Le TTIP est souvent considéré comme un nouveau type d’accord commercial, où la réforme du cadre réglementaire commercial est perçue comme plus importante que la réduction des tarifs. La reconnaissance mutuelle entre 28 États membres de l’UE garantissant que les réglementations techniques nationales ne constituent pas des obstacles au libre-échange, il en va de même entre les États-Unis et l’UE. Un produit légalement produit ou commercialisé dans un pays de l’UE pourrait être commercialisé aux États-Unis.Les normes acceptées par les États-Unis et l’UE peuvent stipuler des critères techniques ou de qualité pour les produits, les services et les processus de production. La reconnaissance mutuelle supprime les distorsions sur le marché telles que la paperasserie fastidieuse et les coûts supplémentaires créés par la réglementation, ce qui diminue les bénéfices finaux provenant du commerce.
Idéalement, le TTIP devrait s’efforcer de créer un environnement commercial similaire au marché unique en Europe, où les tarifs sont nuls et les barrières non tarifaires considérablement plus faibles que dans le commerce international. Chaque entreprise de l’UE a accès à 28 marchés nationaux et à 500 millions de clients potentiels. Les échanges intra-UE ont augmenté notamment depuis la création du marché unique. Les exportations intra-UE sont passées de 1,5 billion en 1999 à 2,9 billions en 2014. De même, les importations intra-UE sont passées de 1,4 billion en 1999 à plus de 2,8 en 2014 (Eurostat).

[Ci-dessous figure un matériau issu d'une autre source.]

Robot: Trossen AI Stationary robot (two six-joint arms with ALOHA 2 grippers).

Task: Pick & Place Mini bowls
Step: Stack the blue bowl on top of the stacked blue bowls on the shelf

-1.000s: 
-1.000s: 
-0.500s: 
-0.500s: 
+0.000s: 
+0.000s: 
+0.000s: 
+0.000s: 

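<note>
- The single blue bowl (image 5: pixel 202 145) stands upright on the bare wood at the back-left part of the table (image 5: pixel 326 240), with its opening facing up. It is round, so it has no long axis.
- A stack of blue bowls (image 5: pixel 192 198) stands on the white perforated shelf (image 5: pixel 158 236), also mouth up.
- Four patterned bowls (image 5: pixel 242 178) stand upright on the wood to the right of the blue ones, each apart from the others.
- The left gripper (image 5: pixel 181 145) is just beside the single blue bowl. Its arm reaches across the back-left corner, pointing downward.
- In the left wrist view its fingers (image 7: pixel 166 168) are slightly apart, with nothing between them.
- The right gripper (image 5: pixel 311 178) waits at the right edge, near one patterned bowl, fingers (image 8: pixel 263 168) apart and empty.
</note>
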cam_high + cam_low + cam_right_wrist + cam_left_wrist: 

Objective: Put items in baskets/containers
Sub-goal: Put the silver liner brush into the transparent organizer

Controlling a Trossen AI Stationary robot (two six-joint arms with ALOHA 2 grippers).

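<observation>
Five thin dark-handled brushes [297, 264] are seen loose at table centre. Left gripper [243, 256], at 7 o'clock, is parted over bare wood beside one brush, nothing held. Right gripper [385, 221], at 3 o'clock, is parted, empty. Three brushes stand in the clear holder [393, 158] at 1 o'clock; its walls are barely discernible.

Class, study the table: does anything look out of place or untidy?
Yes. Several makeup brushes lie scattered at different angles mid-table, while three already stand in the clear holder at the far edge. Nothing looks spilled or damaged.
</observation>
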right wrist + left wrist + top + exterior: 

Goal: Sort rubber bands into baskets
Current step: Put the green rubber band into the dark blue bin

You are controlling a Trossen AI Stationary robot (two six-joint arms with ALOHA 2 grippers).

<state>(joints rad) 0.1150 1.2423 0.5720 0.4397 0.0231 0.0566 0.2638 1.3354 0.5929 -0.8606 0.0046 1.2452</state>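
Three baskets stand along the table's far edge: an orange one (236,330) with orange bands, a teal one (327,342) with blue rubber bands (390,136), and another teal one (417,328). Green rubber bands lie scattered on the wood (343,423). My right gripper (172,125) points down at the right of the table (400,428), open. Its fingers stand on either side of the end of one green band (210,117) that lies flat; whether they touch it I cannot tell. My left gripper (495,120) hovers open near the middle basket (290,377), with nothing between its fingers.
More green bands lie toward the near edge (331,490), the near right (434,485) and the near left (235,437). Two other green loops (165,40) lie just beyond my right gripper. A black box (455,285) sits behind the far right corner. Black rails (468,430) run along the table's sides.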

Il s’agit d’un idéal – et il est parfaitement évident, d’après les négociations menées jusqu’à présent, que les deux parties ont renoncé à la grande ambition lors du lancement des pourparlers. Mais un accord commercial peu ambitieux sur les ONT ne donnera pas le coup de pouce nécessaire au commerce des PME. L’ajout d’un chapitre supplémentaire dans le Partenariat transatlantique de commerce et d’investissement exclusivement dédié aux petites et moyennes entreprises ne sera pas très utile s’il n’est pas soutenu par des réductions importantes des coûts de transaction artificiels du commerce. Et on pourrait penser qu’une telle ambition serait plus forte en Europe qu’aux États-Unis. Alors que les PME sont également l’épine dorsale de l’économie américaine, l’Europe est unique parmi les économies avancées pour sa forte dépendance à l’égard des PME. Les PME représentent 99% des entreprises en Europe, contribuant chaque année à environ un tiers du PIB. Leur importance ne peut être ignorée – et la politique commerciale doit mieux refléter leur caractère et leur propension à s’engager dans des échanges transfrontaliers.